### Exercise
Every line from the start of the records below to the line containing "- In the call" should be retyped exactly, that line included, and no others.

Records contained in a dataset:
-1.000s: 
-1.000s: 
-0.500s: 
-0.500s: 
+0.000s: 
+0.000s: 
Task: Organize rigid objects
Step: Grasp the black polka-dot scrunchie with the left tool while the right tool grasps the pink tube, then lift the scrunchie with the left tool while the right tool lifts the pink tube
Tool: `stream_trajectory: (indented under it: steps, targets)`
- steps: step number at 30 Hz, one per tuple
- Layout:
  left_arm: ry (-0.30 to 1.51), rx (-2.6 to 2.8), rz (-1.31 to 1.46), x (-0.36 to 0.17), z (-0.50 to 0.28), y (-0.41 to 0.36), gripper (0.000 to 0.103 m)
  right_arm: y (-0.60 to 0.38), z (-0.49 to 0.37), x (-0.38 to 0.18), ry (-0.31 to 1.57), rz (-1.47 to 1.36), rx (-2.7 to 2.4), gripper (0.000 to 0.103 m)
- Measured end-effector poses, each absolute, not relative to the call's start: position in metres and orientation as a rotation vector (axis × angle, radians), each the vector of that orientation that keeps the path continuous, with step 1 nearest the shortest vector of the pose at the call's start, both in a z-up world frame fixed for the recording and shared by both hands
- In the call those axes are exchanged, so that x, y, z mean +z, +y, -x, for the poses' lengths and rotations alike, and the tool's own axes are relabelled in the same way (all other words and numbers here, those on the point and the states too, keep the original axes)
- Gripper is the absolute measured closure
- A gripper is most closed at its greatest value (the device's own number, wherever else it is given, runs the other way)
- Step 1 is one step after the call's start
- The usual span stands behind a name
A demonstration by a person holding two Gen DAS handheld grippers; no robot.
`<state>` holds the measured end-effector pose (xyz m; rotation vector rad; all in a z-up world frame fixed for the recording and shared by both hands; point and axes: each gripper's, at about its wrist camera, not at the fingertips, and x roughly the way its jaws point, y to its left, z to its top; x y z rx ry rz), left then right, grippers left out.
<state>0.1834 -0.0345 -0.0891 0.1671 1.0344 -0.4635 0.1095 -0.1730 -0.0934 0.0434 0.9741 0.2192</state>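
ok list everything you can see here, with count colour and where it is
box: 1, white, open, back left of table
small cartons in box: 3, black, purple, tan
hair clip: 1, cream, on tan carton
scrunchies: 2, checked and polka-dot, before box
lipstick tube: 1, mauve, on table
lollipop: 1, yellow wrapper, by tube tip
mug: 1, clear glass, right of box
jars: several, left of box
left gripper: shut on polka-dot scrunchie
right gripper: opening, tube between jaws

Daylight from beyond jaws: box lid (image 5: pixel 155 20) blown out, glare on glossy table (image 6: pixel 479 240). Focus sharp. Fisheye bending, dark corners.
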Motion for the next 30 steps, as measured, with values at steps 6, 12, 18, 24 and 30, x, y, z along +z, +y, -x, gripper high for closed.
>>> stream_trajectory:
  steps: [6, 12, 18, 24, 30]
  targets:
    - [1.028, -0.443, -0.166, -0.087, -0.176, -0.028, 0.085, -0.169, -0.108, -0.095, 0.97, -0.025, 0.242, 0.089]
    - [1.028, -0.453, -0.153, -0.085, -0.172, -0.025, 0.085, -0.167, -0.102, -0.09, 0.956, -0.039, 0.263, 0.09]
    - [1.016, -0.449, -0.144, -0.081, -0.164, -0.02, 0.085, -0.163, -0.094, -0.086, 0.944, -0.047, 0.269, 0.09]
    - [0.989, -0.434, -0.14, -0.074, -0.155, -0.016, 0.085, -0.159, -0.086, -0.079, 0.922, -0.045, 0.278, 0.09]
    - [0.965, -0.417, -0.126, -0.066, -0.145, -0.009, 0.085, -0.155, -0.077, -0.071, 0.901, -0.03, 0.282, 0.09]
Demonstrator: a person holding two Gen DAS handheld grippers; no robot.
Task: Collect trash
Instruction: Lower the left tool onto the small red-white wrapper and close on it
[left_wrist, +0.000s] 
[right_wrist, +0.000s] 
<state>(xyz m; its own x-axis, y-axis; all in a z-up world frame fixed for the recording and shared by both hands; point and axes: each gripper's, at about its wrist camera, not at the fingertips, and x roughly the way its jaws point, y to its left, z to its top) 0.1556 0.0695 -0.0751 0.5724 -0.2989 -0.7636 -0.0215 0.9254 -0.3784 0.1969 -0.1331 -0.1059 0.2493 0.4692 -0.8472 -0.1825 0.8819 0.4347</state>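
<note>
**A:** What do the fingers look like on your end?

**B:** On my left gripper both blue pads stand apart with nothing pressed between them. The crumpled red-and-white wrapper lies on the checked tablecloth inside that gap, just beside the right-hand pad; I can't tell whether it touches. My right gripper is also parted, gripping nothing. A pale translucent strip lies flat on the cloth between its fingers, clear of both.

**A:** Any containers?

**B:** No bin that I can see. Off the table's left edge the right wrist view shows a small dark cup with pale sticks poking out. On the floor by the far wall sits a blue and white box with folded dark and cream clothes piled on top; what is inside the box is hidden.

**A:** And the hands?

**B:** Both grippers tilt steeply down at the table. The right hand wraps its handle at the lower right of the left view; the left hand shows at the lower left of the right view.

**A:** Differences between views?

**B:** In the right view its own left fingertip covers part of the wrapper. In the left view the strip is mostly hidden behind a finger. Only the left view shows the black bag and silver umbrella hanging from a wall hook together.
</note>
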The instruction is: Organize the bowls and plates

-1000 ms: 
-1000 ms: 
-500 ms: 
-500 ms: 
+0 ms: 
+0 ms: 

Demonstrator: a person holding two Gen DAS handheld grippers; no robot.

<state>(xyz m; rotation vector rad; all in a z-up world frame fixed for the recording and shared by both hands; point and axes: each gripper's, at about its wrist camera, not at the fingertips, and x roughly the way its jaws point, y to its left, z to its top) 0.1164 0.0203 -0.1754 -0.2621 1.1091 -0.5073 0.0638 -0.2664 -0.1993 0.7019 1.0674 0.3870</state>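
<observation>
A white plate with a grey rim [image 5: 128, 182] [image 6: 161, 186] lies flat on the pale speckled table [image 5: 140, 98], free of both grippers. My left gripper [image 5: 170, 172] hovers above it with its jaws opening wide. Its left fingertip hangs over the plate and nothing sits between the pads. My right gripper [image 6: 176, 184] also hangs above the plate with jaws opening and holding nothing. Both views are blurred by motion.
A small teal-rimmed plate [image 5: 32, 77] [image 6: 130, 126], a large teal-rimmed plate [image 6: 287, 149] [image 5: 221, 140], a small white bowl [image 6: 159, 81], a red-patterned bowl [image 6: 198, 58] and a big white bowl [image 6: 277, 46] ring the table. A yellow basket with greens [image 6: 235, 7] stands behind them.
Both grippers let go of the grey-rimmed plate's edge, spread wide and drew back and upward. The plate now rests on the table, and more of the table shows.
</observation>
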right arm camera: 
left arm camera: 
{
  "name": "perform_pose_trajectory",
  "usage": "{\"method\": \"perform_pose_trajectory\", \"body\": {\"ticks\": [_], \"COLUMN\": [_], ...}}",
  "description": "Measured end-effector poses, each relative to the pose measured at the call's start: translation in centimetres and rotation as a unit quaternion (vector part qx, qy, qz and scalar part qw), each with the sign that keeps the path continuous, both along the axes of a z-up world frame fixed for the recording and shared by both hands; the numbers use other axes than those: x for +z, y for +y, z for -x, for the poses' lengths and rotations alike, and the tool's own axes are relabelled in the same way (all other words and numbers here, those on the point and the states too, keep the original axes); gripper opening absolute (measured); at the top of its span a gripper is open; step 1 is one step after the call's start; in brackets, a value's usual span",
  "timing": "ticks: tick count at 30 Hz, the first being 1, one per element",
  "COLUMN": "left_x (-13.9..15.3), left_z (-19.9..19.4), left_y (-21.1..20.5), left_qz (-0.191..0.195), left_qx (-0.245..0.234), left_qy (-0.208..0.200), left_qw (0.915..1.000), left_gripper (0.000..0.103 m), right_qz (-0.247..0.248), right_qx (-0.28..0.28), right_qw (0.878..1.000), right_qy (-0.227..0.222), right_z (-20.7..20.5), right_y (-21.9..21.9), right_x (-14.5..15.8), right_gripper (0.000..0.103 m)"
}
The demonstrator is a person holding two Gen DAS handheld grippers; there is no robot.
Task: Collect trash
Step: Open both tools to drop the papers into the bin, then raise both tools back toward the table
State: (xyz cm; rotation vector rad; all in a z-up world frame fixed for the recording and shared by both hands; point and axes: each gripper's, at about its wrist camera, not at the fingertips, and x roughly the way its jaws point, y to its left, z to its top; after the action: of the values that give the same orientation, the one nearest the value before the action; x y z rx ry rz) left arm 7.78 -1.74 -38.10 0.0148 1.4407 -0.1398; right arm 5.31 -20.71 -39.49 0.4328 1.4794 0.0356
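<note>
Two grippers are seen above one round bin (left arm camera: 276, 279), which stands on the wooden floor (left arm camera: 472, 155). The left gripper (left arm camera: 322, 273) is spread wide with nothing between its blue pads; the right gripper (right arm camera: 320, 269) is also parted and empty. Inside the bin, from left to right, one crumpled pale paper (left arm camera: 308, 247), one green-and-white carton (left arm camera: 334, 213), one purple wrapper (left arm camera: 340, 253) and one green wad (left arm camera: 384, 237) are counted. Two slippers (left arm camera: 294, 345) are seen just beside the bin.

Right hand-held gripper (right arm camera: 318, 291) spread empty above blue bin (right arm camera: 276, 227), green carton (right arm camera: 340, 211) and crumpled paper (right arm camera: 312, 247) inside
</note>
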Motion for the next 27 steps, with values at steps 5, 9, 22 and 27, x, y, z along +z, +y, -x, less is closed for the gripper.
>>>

### Answer space
-1.000s: 
-1.000s: 
-0.500s: 
-0.500s: 
+0.000s: 
+0.000s: 
Task: Organize rigid objects
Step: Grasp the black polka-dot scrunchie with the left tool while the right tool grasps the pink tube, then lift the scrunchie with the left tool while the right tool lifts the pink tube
Tool: `stream_trajectory: (indented under it: steps, targets)`
- steps: step number at 30 Hz, one per tuple
- Layout:
  left_arm: ry (-0.30 to 1.51), rx (-2.6 to 2.8), rz (-1.31 to 1.46), x (-0.36 to 0.17), z (-0.50 to 0.28), y (-0.41 to 0.36), gripper (0.000 to 0.103 m)
  right_arm: y (-0.60 to 0.38), z (-0.49 to 0.37), x (-0.38 to 0.18), ry (-0.31 to 1.57), rz (-1.47 to 1.36), rx (-2.7 to 2.4), gripper (0.000 to 0.103 m)
- Measured end-effector poses, each absolute, not relative to the call's start: position in metres and orientation as a rotation vector (axis × angle, radians), each the vector of that orientation that keeps the path continuous, with step 1 nearest the shortest vector of the pose at the call's start, both in a z-up world frame fixed for the recording and shared by both hands
- In the call those axes are exchanged, so that x, y, z mean +z, +y, -x, for the poses' lengths and rotations alike, and the tool's own axes are relabelled in the same way (all other words and numbers here, those on the point and the states too, keep the original axes)

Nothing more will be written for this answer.